Confirm that the user is authorised to set up Direct Debit payments
Why is this important?
You need to make sure the person signing up is doing so with their own bank account Online Direct Debits can only be used for single signatory accounts. For dual signatory accounts you need to provide the option of requesting a paper mandate.
How do I do it?
By adding a checkbox confirming that the person is authorised to set up a Direct Debit mandate. Here’s some official wording to help you out. You can add this text to your confirmation checkbox:
"I confirm that I am the account holder and am authorised to set up Direct Debit payments on this account."
Want all the benefits of Direct Debit but without all the hassle & expense of dealing with banks?
GoCardless does all the heavy lifting for you so you can collect payments on time every time with just a few clicks!
Display the customer’s bank details back to them before submission
Why is this important?
It allows the customer to check their details were typed correctly.
How do I do it?
By displaying a final confirmation before the form actually submits.

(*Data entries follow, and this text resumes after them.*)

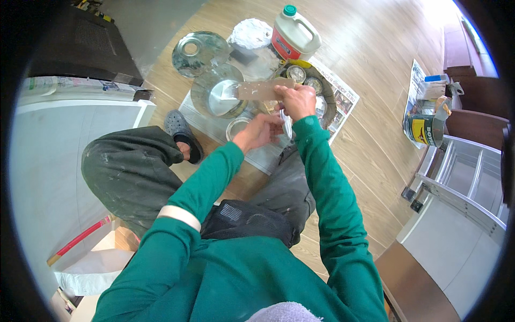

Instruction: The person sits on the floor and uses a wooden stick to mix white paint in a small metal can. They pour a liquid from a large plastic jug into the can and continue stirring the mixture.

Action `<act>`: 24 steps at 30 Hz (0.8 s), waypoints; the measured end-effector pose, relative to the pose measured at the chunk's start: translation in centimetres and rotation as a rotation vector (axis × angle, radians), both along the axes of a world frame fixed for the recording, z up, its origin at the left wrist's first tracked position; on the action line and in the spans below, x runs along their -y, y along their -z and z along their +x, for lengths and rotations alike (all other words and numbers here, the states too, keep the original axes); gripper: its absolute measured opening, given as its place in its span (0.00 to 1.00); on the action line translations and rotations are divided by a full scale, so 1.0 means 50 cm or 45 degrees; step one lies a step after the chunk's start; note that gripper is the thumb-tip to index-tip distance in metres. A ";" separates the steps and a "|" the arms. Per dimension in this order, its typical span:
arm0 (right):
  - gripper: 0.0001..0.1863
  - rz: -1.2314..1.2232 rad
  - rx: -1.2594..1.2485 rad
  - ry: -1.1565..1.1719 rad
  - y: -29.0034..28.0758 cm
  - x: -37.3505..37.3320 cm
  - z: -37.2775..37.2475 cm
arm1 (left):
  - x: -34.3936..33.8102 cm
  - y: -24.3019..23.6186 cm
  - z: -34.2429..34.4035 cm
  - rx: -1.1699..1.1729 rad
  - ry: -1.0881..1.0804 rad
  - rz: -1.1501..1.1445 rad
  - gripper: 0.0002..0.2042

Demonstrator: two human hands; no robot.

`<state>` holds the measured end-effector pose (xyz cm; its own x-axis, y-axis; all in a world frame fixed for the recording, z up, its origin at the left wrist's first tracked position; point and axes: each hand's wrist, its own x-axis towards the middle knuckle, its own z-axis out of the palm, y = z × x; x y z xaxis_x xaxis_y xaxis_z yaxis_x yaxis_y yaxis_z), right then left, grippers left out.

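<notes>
My right hand [299, 100] is closed on a flat brown strip [264, 90], held level. The strip's whitish far end reaches over a round tub [199, 96] with white liquid in it. Just nearer and to the left, my left hand [260, 131] has its fingers curled at a small pale object with a curved white rim [287, 126]. What kind of thing it is, I cannot make out. Beneath my left hand, a round clear container [230, 130] stands on the covered floor, partly hidden. Several open cans [296, 74] sit together beyond my right hand.
A stained round lid [206, 49], a crumpled white bundle [250, 33] and a cream jug with a green cap [289, 35] lie beyond the tub. Newspaper [343, 96] covers the wood floor there. At far right are a paint can [424, 130] and a ladder [475, 174].
</notes>
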<state>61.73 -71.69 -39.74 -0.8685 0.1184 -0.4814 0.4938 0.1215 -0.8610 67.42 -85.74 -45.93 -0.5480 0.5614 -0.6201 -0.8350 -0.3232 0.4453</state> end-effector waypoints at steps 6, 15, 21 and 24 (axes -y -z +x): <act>0.12 0.022 0.024 0.030 0.008 0.004 -0.011 | -0.015 0.027 -0.068 0.134 -0.151 -0.093 0.19; 0.15 -0.317 0.022 0.199 -0.026 0.012 0.052 | 0.143 -0.038 0.141 -0.725 0.161 -1.931 0.43; 0.13 -0.322 -0.163 0.272 -0.026 0.023 0.095 | 0.118 0.066 0.178 -1.065 0.311 -2.037 0.66; 0.13 -0.192 -0.294 0.223 -0.037 0.016 0.131 | 0.123 0.107 0.165 -1.166 0.268 -1.959 0.64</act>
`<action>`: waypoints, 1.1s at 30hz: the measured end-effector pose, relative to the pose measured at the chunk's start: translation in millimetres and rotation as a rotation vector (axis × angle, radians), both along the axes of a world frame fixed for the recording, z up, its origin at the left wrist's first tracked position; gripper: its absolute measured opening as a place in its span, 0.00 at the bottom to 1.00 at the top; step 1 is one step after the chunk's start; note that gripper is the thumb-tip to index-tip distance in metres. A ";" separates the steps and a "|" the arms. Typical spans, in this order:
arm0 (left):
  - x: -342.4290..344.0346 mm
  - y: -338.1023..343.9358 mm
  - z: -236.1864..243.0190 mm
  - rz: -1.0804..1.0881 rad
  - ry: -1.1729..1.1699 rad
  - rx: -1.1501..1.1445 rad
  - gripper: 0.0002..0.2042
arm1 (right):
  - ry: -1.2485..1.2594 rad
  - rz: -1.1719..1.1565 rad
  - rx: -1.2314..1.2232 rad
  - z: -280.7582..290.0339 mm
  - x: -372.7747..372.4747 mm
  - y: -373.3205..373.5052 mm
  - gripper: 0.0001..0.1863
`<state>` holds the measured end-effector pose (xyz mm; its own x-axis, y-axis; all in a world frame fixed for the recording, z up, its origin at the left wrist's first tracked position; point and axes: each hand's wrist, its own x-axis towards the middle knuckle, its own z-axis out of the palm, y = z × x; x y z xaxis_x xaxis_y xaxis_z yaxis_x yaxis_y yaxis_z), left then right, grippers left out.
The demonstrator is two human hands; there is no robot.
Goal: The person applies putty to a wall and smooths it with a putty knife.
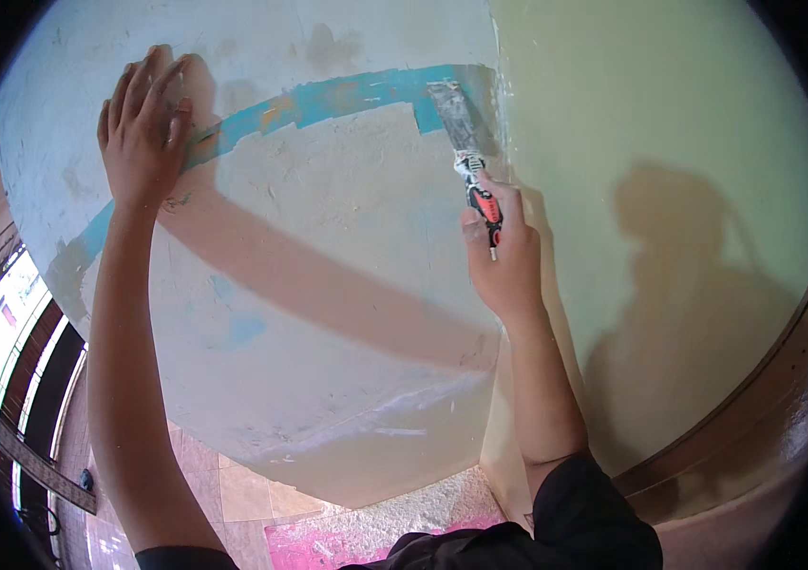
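Note:
My right hand [508, 252] grips the red and black handle of a putty knife [458, 119]. Its wide metal blade, smeared with white, lies against the wall [328, 228] at the right end of a turquoise strip [347, 95], close to the corner. Whitish filler coats the wall below the strip, with patches of blue showing through. Further left, my left hand [144, 133] rests flat on the wall with its fingers stretched out, beside the strip and partly over it. Nothing is in that hand.
A pale green wall [689, 114] meets the whitish one at the right corner and carries my shadow. Brown wood trim [736, 427] runs low at the right. A pink sheet [318, 543] covered in white crumbs lies on the tiled floor [233, 484]. Railings [28, 370] stand at the left.

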<state>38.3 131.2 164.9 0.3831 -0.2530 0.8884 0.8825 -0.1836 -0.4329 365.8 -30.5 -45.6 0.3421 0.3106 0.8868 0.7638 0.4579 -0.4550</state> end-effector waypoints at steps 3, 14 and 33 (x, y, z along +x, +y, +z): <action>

Provide your own address, phone number and email
Why is this important?
It makes it easy for customers to contact you with any queries
How do I do it?
Add a snippet of text on the page
Include a copy of the Direct Debit Guarantee
Why is this important?
It helps to reassure the customer that they are fully protected.
How do I do it?
By including or linking to the full text of the Direct Debit Guarantee on the payment page. You also need to include a Direct Debit logo where the Guarantee is displayed.
It's important to note that the Direct Debit guarantee you include or link to must reference the full Service User Number (SUN), as opposed to simply the merchant name.

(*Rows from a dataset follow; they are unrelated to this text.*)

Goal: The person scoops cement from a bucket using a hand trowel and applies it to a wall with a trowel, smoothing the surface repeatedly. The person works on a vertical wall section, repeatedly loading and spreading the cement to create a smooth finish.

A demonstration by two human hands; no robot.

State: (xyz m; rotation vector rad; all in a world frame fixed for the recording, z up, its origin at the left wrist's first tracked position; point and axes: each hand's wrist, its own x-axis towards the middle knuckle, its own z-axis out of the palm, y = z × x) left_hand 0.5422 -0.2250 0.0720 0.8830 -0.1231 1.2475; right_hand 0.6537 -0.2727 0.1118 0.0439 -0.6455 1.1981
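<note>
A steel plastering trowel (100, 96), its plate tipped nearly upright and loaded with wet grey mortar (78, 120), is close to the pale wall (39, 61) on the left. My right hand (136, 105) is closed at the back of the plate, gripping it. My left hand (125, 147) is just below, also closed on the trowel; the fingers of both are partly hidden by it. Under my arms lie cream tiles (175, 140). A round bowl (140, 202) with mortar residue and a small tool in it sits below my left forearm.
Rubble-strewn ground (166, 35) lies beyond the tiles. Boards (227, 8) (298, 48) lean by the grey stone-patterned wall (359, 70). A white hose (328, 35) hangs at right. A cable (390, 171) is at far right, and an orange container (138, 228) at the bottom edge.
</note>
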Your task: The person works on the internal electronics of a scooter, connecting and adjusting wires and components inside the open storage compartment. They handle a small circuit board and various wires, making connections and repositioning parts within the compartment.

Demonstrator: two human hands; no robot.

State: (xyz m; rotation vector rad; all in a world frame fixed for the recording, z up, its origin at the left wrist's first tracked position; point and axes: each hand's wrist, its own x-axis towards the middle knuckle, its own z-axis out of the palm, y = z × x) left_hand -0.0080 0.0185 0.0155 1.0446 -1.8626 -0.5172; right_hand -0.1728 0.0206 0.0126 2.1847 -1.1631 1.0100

Show a mandate confirmation screen
Why is this important?
It lets the customer know that a Direct Debit was set up correctly.
How do I do it?
By showing details of the newly created mandate.
The confirmation page must include the following:
Confirmation that the Direct Debit mandate has been set up.
The name that will appear on the customer's bank statement, e.g. "The name on your bank statement will be [your name]".
A note that the customer will receive an email within three business days confirming that the Direct Debit mandate has been set up.
Using payment pages with GoCardless
GoCardless offers off-the-shelf payment pages that are fully compliant. What’s more, they can be customised with your own business name and logo.
Alternatively, if you want to design and host your own payment pages, you can do so using GoCardless with our API. We’ll work with you to build compliant payment pages and give final sign off once they’re ready.